== What the task requires ==
Produce the same data once more, line for line.
▬▬▬
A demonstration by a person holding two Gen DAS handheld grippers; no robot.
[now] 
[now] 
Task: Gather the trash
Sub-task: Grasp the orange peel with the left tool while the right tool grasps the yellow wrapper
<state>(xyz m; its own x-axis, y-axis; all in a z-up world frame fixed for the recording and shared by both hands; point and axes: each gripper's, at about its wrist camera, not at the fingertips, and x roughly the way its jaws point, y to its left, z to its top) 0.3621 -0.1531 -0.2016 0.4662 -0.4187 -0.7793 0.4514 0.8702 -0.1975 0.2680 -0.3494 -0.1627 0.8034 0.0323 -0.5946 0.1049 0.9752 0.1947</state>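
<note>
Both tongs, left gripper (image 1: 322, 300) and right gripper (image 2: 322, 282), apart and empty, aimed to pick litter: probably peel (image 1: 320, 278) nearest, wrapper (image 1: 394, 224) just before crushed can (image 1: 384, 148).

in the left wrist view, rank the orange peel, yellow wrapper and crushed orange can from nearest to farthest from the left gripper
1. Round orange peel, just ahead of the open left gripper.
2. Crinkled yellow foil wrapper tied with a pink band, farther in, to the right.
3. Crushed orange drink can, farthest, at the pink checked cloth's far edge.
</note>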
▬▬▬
== Exercise response ==
A demonstration by a person holding two Gen DAS handheld grippers; no robot.
[now] 
[now] 
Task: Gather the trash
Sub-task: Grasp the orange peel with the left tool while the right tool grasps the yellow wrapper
<state>(xyz m; its own x-axis, y-axis; all in a z-up world frame fixed for the recording and shared by both hands; point and axes: each gripper's, at about its wrist camera, not at the fingertips, and x roughly the way its jaws point, y to its left, z to its top) 0.3621 -0.1531 -0.2016 0.4662 -0.4187 -0.7793 0.4514 0.8702 -0.1975 0.2680 -0.3494 -0.1627 0.8034 0.0323 -0.5946 0.1049 0.9752 0.1947</state>
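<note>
Both tongs, left gripper (image 1: 322, 300) and right gripper (image 2: 322, 282), apart and empty, aimed to pick litter: probably peel (image 1: 320, 278) nearest, wrapper (image 1: 394, 224) just before crushed can (image 1: 384, 148).

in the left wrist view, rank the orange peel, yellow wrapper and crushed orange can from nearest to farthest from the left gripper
1. Round orange peel, just ahead of the open left gripper.
2. Crinkled yellow foil wrapper tied with a pink band, farther in, to the right.
3. Crushed orange drink can, farthest, at the pink checked cloth's far edge.
</note>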

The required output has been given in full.